#### DATA PROVIDED:
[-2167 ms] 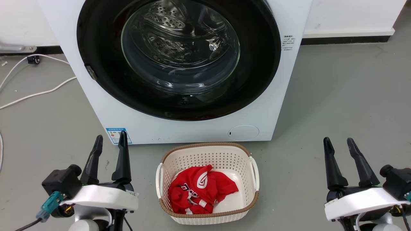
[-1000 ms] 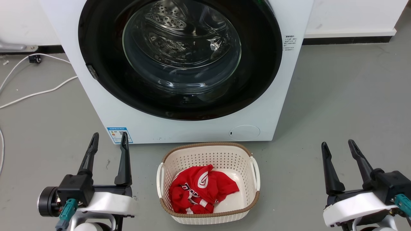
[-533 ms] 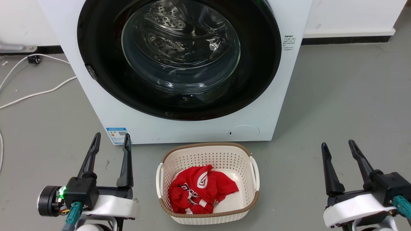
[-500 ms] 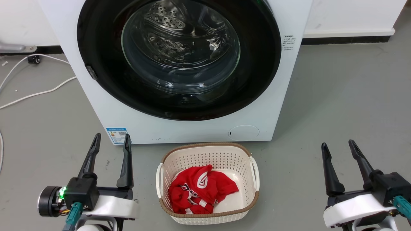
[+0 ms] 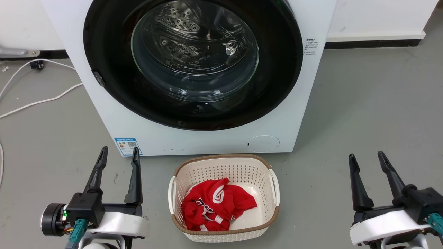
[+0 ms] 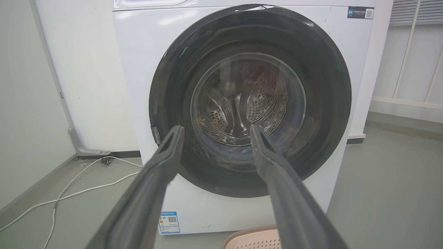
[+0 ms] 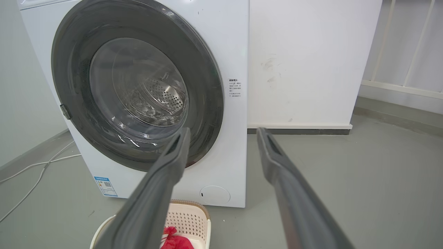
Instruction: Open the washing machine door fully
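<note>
Head view: the washing machine door (image 5: 193, 58) sits shut, flush in the front of the washing machine (image 5: 207, 141), ahead of and above both grippers. The left gripper (image 5: 120, 149) and right gripper (image 5: 366, 154) hang low over the floor (image 5: 363, 103), fingers spread wide, holding nothing. A small grey tab (image 5: 98, 77) on the door's left edge lies nearer the left gripper and is likely the pull point.

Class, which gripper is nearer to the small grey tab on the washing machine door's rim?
Left. The left gripper is low in front of the machine, on the tab's side. The right gripper is out past the washing machine door's opposite edge.
</note>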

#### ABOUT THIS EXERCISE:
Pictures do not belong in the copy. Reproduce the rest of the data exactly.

#### ANSWER BELOW:
[-2167 ms] 
[-1000 ms] 
[-533 ms] 
[-500 ms] 
[+0 ms] 
[+0 ms] 
[+0 ms] 
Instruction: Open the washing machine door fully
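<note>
Head view: the washing machine door (image 5: 193, 58) sits shut, flush in the front of the washing machine (image 5: 207, 141), ahead of and above both grippers. The left gripper (image 5: 120, 149) and right gripper (image 5: 366, 154) hang low over the floor (image 5: 363, 103), fingers spread wide, holding nothing. A small grey tab (image 5: 98, 77) on the door's left edge lies nearer the left gripper and is likely the pull point.

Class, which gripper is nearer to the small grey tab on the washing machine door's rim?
Left. The left gripper is low in front of the machine, on the tab's side. The right gripper is out past the washing machine door's opposite edge.
</note>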

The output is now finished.